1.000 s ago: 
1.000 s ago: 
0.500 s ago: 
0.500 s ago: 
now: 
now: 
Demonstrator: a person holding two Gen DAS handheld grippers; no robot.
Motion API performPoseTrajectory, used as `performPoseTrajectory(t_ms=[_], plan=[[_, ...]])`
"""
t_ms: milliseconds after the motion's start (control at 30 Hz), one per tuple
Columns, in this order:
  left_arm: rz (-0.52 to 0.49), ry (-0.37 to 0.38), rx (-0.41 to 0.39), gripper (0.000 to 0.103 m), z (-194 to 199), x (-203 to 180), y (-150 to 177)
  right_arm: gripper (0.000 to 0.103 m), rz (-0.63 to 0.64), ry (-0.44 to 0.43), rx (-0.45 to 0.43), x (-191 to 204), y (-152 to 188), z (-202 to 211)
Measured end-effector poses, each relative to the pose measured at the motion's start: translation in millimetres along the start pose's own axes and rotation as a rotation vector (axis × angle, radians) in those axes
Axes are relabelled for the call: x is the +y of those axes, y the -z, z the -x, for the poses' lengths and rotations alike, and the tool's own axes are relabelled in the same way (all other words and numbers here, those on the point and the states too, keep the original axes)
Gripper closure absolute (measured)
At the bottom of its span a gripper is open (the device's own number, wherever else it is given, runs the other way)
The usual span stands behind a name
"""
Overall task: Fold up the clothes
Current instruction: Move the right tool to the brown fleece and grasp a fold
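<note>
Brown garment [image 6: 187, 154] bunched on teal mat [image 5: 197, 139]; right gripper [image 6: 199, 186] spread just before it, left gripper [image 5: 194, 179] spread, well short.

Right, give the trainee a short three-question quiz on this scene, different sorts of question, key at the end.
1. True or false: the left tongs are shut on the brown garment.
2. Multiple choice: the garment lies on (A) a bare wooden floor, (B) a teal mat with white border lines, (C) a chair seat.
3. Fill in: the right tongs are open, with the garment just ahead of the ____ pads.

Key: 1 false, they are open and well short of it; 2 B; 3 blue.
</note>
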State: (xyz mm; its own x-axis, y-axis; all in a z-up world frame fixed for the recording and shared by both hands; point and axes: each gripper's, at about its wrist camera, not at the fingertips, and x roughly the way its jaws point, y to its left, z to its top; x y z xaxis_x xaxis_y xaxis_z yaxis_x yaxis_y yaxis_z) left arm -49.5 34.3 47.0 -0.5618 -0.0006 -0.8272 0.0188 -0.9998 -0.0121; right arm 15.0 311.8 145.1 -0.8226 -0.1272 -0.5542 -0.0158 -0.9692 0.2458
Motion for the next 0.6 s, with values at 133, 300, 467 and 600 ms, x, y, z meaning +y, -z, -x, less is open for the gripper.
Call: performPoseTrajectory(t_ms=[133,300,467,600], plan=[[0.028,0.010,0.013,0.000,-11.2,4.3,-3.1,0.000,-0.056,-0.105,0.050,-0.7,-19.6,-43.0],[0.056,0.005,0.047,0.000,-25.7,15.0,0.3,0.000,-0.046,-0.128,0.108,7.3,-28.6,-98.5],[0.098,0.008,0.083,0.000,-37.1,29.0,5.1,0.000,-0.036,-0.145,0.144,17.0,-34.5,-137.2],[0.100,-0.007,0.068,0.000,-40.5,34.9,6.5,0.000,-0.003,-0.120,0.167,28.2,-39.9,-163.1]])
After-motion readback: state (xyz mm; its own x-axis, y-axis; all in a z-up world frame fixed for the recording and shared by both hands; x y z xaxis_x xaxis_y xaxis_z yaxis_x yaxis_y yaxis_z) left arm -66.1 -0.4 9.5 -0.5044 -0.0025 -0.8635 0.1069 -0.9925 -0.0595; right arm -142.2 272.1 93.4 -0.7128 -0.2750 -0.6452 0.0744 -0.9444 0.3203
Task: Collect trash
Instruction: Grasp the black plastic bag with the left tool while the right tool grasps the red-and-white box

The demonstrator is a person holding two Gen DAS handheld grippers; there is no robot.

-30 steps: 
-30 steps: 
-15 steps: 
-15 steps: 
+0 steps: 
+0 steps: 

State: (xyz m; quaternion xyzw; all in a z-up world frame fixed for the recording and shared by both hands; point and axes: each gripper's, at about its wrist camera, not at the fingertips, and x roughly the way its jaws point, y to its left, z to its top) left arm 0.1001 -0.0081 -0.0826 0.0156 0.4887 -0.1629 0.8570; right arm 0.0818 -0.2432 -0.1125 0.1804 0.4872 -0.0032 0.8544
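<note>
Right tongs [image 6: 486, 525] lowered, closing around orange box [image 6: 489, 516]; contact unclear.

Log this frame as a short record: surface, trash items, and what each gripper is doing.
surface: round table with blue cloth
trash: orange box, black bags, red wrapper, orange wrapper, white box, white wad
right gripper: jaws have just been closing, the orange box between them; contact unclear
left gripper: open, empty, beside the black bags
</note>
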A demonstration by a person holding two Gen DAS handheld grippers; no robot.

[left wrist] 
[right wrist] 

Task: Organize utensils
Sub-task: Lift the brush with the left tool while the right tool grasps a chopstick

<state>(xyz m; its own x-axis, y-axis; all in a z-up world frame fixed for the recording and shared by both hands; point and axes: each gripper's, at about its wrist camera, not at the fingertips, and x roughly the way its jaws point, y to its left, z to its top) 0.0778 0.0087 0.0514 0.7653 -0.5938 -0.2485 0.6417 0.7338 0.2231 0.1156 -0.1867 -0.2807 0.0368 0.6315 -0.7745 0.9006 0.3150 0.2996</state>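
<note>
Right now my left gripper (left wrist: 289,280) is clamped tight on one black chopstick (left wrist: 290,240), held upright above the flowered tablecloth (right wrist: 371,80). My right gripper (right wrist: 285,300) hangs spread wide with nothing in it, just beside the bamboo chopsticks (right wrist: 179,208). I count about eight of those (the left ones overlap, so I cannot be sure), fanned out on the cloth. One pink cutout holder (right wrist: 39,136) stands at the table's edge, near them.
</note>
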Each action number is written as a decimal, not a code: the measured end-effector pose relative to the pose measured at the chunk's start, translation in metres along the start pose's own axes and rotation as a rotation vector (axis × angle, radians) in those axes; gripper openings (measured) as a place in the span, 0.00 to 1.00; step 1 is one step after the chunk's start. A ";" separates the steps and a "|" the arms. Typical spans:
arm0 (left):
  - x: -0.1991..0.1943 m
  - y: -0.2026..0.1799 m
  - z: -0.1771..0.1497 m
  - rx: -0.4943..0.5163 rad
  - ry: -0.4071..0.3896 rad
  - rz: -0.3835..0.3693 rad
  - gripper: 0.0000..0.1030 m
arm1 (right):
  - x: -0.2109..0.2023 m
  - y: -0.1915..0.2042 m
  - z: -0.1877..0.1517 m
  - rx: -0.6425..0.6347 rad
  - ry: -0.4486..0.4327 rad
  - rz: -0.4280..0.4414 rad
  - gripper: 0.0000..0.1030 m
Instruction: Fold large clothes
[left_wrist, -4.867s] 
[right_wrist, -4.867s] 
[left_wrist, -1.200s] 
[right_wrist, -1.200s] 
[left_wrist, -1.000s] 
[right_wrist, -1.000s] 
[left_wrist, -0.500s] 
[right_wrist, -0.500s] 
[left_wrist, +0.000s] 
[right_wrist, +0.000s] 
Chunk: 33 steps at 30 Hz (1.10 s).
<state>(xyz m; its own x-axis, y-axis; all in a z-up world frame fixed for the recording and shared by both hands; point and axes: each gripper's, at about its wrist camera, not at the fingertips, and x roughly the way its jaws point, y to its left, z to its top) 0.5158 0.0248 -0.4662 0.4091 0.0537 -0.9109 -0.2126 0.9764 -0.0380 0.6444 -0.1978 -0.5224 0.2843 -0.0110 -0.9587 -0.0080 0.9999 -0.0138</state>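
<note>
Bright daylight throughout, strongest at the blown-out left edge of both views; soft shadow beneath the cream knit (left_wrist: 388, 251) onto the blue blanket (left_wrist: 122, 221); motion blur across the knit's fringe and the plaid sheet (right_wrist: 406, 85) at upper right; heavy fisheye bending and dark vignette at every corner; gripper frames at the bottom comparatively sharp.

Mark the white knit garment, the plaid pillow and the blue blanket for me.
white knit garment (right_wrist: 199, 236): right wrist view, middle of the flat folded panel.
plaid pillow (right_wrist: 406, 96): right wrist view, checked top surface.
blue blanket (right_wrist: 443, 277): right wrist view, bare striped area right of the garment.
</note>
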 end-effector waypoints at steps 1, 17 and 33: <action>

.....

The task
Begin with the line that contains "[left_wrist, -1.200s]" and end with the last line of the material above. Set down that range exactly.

Written solution
[left_wrist, -1.200s] 
[right_wrist, -1.200s] 
[left_wrist, -1.000s] 
[right_wrist, -1.000s] 
[left_wrist, -0.500s] 
[right_wrist, -0.500s] 
[left_wrist, +0.000s] 
[right_wrist, +0.000s] 
Chunk: 33 steps at 30 Hz (1.10 s).
<state>(xyz m; its own x-axis, y-axis; all in a z-up world frame fixed for the recording and shared by both hands; point and axes: each gripper's, at about its wrist camera, not at the fingertips, and x roughly the way its jaws point, y to its left, z to its top) 0.5158 0.0248 -0.4662 0.4091 0.0537 -0.9109 -0.2126 0.9764 -0.0380 0.6444 -0.1978 -0.5224 0.2843 -0.0110 -0.9587 -0.0080 0.9999 -0.0138</state>
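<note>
Bright daylight throughout, strongest at the blown-out left edge of both views; soft shadow beneath the cream knit (left_wrist: 388, 251) onto the blue blanket (left_wrist: 122, 221); motion blur across the knit's fringe and the plaid sheet (right_wrist: 406, 85) at upper right; heavy fisheye bending and dark vignette at every corner; gripper frames at the bottom comparatively sharp.

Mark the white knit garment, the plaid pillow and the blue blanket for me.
white knit garment (right_wrist: 199, 236): right wrist view, middle of the flat folded panel.
plaid pillow (right_wrist: 406, 96): right wrist view, checked top surface.
blue blanket (right_wrist: 443, 277): right wrist view, bare striped area right of the garment.
</note>
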 end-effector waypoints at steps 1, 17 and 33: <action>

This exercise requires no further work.